## B3 - Dynamic panel data modeling

Increasingly, researchers in economics and other social sciences have access to large panel data sets typically involving a large number of observational units (e.g. workers, firms, students, regions) which are observed over time. The econometric analysis of such data has fuelled a large methodological literature on microeconometric methods, see e.g. the graduate textbook by Woodridge (2010). The economic variables studied are typically the outcome of dynamic decisions by heterogeneous agents. Thus, panel data involve high dimensional and often nonstationary time series data. The research projects proposed in B3 suggest methodological improvements of standard microeconometric practice in dynamic panel data modelling and explore the usefulness of these suggestions based on specific research questions in economics.

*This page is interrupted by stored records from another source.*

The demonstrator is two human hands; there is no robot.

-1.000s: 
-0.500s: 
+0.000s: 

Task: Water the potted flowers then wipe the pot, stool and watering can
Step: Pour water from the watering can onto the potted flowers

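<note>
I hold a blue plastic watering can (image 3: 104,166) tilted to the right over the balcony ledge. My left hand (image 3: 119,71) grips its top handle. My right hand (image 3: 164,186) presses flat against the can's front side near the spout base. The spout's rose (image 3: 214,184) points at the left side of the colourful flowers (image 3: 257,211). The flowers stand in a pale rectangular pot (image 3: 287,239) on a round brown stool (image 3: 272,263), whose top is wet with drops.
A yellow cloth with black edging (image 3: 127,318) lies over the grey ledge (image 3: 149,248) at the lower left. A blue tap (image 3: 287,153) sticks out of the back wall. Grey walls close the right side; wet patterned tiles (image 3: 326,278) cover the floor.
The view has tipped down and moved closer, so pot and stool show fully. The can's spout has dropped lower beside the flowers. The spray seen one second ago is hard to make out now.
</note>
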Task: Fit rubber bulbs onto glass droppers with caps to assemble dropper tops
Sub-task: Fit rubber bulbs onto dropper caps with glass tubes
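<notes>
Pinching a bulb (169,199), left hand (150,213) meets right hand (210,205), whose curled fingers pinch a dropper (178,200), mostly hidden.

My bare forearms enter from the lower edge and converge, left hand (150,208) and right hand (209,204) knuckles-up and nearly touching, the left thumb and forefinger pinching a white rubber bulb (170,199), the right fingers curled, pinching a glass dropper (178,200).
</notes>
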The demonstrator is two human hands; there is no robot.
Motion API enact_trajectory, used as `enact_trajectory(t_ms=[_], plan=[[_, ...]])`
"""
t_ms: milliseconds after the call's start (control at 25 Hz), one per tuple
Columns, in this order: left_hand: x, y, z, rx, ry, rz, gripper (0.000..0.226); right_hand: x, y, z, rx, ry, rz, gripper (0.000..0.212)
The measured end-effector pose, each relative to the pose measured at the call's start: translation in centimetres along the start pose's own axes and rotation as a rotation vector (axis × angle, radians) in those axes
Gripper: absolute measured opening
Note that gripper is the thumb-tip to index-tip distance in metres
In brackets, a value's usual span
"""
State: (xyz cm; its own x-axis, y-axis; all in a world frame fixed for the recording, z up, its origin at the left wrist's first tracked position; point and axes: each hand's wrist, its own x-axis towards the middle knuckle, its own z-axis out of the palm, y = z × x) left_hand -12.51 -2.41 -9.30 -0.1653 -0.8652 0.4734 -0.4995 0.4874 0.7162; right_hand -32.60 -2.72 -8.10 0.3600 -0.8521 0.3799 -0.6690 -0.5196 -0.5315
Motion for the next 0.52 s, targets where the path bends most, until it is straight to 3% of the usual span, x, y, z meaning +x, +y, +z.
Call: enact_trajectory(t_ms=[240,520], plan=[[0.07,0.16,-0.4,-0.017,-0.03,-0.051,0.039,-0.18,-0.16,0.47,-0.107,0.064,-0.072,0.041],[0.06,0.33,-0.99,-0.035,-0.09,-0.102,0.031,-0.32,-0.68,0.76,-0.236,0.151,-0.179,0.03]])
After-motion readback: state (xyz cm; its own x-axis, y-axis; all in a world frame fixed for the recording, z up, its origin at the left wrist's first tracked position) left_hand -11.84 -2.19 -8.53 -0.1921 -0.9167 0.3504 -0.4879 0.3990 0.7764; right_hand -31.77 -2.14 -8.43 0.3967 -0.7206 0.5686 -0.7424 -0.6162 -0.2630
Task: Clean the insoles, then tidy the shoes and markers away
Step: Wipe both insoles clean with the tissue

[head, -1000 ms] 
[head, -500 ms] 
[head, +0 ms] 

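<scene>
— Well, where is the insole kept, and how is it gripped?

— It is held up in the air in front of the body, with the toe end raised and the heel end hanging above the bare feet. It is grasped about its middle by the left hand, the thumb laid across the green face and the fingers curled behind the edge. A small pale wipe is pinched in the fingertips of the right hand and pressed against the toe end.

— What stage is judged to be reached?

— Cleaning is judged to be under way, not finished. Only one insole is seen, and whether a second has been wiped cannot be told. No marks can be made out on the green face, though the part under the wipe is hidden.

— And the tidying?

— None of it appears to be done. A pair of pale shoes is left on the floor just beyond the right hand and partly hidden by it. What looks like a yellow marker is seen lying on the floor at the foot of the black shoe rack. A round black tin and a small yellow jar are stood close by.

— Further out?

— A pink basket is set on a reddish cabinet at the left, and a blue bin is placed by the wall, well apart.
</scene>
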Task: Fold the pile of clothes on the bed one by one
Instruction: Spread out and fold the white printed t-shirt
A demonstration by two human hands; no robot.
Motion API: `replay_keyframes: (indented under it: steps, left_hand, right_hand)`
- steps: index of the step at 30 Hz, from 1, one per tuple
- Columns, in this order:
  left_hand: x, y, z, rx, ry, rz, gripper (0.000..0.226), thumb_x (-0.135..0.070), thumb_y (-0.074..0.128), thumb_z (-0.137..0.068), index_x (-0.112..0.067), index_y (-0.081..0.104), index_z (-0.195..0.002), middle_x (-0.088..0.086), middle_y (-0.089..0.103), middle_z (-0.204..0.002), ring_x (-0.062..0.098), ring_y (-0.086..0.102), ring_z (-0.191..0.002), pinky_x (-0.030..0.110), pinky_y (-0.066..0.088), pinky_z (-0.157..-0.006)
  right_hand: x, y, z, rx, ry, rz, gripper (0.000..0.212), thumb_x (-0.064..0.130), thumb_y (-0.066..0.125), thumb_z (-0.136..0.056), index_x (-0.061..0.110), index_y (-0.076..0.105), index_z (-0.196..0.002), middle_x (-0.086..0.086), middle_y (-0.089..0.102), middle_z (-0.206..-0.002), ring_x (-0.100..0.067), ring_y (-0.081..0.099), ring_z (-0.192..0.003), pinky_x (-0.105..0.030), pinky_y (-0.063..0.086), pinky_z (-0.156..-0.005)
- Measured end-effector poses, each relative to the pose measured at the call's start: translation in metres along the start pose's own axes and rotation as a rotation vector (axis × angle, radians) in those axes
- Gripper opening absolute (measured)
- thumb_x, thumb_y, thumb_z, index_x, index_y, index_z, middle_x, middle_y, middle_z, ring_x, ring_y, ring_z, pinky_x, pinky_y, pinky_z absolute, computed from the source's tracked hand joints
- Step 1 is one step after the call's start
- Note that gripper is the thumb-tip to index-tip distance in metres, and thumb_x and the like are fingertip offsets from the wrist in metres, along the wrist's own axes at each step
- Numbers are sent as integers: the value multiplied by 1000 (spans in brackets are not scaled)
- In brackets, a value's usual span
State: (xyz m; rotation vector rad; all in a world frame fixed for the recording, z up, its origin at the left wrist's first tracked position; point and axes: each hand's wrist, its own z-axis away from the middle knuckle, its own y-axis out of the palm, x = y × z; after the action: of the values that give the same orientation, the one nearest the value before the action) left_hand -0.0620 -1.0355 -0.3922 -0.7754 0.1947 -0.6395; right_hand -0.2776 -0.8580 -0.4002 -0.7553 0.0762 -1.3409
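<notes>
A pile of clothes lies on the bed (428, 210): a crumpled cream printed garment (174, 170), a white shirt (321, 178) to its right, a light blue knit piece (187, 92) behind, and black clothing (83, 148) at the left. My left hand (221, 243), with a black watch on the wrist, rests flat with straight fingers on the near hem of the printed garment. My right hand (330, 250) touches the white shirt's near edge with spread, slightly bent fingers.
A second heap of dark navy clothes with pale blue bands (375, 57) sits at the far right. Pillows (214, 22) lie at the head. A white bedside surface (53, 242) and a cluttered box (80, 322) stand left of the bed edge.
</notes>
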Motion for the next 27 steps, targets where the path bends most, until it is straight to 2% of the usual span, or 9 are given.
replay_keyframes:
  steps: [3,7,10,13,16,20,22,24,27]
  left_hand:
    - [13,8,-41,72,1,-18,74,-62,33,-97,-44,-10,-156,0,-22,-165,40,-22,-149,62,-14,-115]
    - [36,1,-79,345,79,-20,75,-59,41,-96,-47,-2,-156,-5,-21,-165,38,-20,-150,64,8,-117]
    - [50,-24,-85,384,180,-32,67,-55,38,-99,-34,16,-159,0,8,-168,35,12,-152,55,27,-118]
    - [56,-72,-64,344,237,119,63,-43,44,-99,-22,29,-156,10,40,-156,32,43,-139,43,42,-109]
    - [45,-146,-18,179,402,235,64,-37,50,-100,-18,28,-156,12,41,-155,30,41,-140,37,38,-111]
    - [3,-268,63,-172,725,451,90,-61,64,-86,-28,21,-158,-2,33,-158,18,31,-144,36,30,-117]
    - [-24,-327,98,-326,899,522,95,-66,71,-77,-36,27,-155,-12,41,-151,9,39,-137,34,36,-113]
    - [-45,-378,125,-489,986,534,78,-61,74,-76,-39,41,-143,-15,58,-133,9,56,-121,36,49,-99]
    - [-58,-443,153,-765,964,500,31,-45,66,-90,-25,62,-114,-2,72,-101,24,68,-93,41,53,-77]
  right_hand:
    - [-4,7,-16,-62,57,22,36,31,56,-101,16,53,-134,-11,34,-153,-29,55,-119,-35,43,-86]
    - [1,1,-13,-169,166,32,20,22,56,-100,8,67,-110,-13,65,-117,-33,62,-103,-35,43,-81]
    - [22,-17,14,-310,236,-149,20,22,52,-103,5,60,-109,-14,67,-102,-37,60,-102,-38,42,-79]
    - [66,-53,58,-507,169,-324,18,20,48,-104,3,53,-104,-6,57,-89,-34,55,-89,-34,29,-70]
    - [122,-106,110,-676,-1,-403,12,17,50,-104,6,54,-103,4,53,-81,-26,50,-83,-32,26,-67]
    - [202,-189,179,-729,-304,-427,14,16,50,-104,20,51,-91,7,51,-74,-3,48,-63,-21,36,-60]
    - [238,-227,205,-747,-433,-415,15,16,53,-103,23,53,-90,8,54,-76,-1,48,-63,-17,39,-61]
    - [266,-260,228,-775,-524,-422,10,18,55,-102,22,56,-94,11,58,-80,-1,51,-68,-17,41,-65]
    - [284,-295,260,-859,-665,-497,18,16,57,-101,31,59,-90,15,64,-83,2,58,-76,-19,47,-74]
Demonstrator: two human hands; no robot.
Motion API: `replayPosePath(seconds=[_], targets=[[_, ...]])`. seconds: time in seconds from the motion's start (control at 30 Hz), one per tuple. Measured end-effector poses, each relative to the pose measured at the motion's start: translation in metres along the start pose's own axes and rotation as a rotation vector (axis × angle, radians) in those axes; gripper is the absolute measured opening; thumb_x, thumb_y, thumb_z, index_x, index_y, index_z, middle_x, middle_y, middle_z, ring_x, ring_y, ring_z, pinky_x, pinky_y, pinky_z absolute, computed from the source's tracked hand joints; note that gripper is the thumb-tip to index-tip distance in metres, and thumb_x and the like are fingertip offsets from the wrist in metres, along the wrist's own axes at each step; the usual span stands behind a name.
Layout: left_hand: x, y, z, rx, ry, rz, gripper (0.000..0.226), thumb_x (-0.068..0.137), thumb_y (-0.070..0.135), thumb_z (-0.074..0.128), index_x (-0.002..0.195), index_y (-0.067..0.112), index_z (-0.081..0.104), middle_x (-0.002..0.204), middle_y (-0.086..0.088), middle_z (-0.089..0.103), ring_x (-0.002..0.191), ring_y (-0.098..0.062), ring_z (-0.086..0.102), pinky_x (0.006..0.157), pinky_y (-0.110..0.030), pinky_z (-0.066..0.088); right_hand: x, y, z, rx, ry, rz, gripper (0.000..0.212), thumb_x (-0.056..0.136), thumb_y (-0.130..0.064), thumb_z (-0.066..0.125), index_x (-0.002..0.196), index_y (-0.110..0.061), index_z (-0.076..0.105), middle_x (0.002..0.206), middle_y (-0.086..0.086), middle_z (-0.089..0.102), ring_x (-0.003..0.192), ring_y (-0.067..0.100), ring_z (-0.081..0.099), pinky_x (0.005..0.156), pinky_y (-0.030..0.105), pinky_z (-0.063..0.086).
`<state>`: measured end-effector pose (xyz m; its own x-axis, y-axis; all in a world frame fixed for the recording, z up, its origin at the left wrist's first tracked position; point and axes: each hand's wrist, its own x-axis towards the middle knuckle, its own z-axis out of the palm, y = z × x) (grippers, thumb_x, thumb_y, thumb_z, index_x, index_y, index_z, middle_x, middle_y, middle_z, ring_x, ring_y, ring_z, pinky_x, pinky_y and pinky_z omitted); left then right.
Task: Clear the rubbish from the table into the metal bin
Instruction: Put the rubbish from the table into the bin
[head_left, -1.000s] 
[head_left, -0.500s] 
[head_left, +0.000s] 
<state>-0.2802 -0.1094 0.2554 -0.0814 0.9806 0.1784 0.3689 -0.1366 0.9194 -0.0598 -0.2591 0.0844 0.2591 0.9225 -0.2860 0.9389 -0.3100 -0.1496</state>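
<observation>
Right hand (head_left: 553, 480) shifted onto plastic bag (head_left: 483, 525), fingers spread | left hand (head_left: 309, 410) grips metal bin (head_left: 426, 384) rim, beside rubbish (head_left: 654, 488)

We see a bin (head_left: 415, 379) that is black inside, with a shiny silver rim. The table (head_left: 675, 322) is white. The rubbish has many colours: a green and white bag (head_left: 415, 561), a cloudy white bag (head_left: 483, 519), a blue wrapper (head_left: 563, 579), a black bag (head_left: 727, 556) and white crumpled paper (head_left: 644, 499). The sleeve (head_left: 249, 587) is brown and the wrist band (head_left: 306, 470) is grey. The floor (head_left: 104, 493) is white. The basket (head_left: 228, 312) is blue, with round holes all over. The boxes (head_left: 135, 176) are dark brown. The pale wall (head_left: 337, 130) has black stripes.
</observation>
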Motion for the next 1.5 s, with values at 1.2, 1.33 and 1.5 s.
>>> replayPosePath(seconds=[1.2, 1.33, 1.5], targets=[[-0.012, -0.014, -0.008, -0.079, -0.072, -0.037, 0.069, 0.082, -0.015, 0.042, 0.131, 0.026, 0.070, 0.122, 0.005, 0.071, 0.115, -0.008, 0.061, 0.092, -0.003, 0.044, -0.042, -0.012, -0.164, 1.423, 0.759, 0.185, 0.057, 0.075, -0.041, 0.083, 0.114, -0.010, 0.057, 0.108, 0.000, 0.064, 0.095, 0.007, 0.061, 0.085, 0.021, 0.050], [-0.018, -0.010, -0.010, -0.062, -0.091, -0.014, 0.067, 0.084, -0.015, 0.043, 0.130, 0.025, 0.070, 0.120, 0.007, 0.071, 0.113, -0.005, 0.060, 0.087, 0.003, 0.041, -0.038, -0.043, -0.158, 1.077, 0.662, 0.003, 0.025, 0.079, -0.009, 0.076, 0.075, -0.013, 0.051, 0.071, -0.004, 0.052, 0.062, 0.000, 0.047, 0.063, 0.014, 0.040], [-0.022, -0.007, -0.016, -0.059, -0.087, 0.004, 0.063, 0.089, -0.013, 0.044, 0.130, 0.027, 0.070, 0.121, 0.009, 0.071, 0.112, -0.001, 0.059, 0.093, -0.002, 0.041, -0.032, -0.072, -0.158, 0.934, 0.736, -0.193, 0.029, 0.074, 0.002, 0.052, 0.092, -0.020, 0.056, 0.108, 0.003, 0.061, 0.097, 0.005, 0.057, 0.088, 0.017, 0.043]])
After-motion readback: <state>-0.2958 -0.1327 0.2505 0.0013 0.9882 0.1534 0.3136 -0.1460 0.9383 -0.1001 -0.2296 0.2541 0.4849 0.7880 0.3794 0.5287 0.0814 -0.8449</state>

Standard microeconometric modelling approaches consider very simple time series processes and researchers often do not account for the heterogeneity of these processes across observational units and their variation over time. For instance, the methods described by Wooldridge (2010) mostly build on parametric linear and nonlinear modelling approaches and they involve quite simple time series models. It is common practice to account for differences across individuals by time-invariant individual specific fixed effects. Two approaches are to model the individual specific effects as random effects or to estimate the fixed effects as unknown parameters, e.g., interactive fixed effect models Bai (2009), which leads to the well-known incidental parameter problem in nonlinear estimation problems. In addition, as a permanent-transitory decomposition, applied econometricians often assume, in addition, a stationary time series process (often i.i.d.), whose unknown parameters do not differ across individuals. Heterogeneity in the cross-sectional dependence in the innovations of the processes is rarely modelled.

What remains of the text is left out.